Estados Unidos - O jornal The Guardian publicou nesta segunda-feira uma matéria que desmente uma pesquisa divulgada na última semana sobre o quanto o uso de tecnologias touchscreen poderiam ser prejudiciais ao desenvolvimento do cérebro infantil. Segundo o jornal, no artigo publicado pelo "Pediatrics" cientistas traçaram os impactos positivos e negativos de mídias interativas no cérebro de crianças. Em nenhum momento é apontado que o uso de tecnologias envolvendo touchscreen podem causar dano cerebral e afetar as habilidades emocionais e sociais das crianças.
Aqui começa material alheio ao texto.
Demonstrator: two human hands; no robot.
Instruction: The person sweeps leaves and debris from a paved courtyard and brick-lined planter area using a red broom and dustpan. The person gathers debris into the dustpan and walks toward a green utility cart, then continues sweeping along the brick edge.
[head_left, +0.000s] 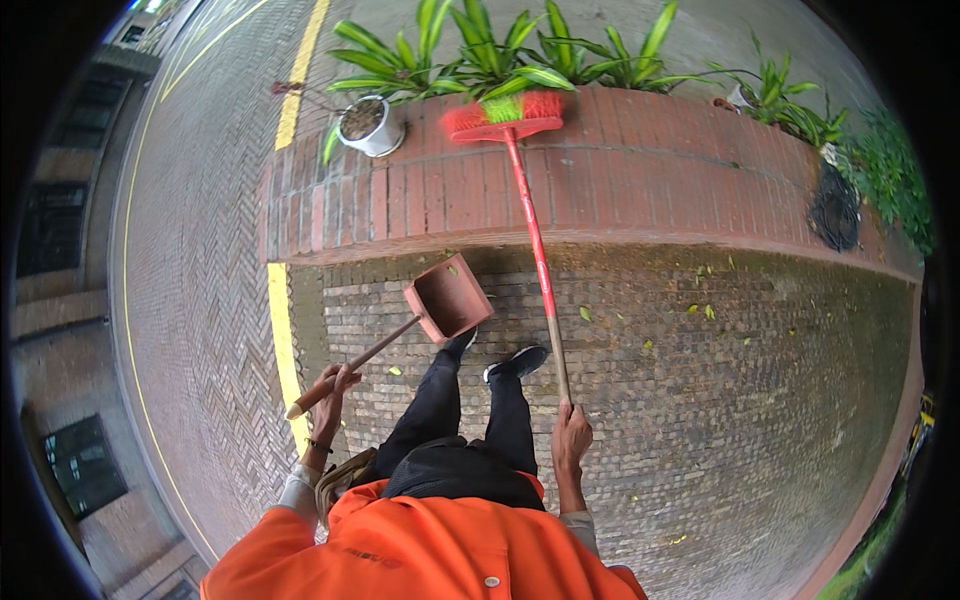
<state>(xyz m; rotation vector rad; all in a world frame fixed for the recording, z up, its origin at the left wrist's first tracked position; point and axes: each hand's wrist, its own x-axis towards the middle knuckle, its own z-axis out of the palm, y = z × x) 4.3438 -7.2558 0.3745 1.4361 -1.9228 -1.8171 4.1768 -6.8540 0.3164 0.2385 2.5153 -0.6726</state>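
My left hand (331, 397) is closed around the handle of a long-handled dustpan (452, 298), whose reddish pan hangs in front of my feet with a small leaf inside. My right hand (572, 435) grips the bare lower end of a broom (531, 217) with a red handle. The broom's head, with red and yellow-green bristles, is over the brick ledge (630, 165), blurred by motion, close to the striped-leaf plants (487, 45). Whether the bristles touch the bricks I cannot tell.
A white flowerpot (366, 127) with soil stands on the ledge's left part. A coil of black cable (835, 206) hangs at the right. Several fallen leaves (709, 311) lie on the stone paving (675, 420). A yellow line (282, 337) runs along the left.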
Cientistas sugerem que pais testem aplicativos antes que crianças comecem a usá-losReprodução Internet

Na matéria do jornal The Guardian, um neurocientista afirma que na verdade o fato científico nada tem a ver com dano cerebral e nem ao menos constitui uma pesquisa. De acordo com a reportagem, claramente existem mais fatos a serem pesquisados antes de se chegar a uma conclusão e ainda é sugerido aos pais que testem os aplicativos antes que as crianças comecem a utilizá-los e tomem cuidado com excessos, mas nada sobre danos ao cérebro.

No artigo, sete estudos apresentados por pesquisadores são referenciados. Estes estudos revelaram resultados diversificados, tanto positivos quanto negativos. Por um lado, as crianças podem ganhar uma melhor habilidade para ler através do uso de tecnologias. Outro fato apontado pelo estudo é que este uso pode beneficiar o aprendizado de crianças autistas. Entre as possibilidades negativas, são apontados efeitos que ebooks com recurso sonoros e jogos podem causar no desenvolvimento infantil, prejudicando o entendimento da história que a criança lê.